### WHAT YOU NEED TO DO
Please return, with no alterations, the lines below from the very first through the one that contains "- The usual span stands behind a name".
########
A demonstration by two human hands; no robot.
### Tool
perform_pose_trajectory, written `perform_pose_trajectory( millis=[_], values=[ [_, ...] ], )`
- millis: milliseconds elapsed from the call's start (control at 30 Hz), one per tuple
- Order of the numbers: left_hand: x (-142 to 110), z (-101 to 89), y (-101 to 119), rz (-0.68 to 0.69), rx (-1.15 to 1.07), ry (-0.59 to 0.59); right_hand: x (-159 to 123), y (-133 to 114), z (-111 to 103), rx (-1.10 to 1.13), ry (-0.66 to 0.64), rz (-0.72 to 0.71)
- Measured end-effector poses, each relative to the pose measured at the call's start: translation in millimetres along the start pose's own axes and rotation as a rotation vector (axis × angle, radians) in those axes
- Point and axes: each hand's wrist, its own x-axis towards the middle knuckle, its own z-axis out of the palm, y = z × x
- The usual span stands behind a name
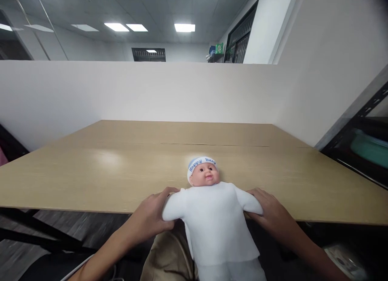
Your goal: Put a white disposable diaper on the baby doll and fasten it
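Observation:
A baby doll (pixel 214 220) in a white suit lies face up at the near edge of the wooden table (pixel 121 172), its legs hanging over the edge toward me. Its white headband reads "Happy Baby". My left hand (pixel 151 218) is closed around the doll's arm on the left side. My right hand (pixel 268 212) grips the doll's other arm on the right side, fingers curled over the sleeve.
A white partition wall (pixel 151 91) runs behind the table. A dark metal shelf rack (pixel 360 139) with a teal item stands at the right. Below the table edge I see tan fabric (pixel 169 256) on my lap and a dark floor.

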Motion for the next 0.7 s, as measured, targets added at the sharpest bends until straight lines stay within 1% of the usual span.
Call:
perform_pose_trajectory(
  millis=[133, 200, 300, 400, 567, 700],
  values=[
    [17.2, -7.5, -19.1, 0.010, 0.112, 0.072, 14.9, 13.8, 7.8, 0.034, 0.087, 0.097],
    [30.3, -10.2, -32.5, 0.006, 0.175, 0.124, 30.1, 21.4, 11.3, 0.013, 0.113, 0.146],
    [55.1, -14.4, -55.5, -0.003, 0.241, 0.192, 61.6, 32.4, 16.7, -0.038, 0.112, 0.179],
    [85.1, -16.6, -80.6, 0.002, 0.267, 0.231, 99.8, 41.5, 21.2, -0.058, 0.105, 0.148],
    [141.8, -16.7, -119.6, 0.042, 0.321, 0.264, 165.4, 56.3, 25.4, -0.054, 0.109, 0.014],
    [187.7, -23.4, -144.1, 0.050, 0.299, 0.271, 210.9, 69.8, 29.7, -0.082, 0.131, 0.009]
  ],
)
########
### ANSWER BOX
A demonstration by two human hands; no robot.
### Tool
perform_pose_trajectory, written `perform_pose_trajectory( millis=[_], values=[ [_, ...] ], )`
- millis: milliseconds elapsed from the call's start (control at 30 Hz), one per tuple
- Order of the numbers: left_hand: x (-142 to 110), z (-101 to 89), y (-101 to 119), rz (-0.68 to 0.69), rx (-1.15 to 1.07), ry (-0.59 to 0.59); right_hand: x (-159 to 123), y (-133 to 114), z (-111 to 103), rx (-1.10 to 1.13), ry (-0.66 to 0.64), rz (-0.72 to 0.71)
- Measured end-effector poses, each relative to the pose measured at the call's start: translation in millimetres along the start pose's own axes and rotation as a rotation vector (axis × angle, radians) in those axes
- Point and axes: each hand's wrist, its own x-axis towards the middle knuckle, its own z-axis out of the palm, y = z × x
- The usual span stands behind a name

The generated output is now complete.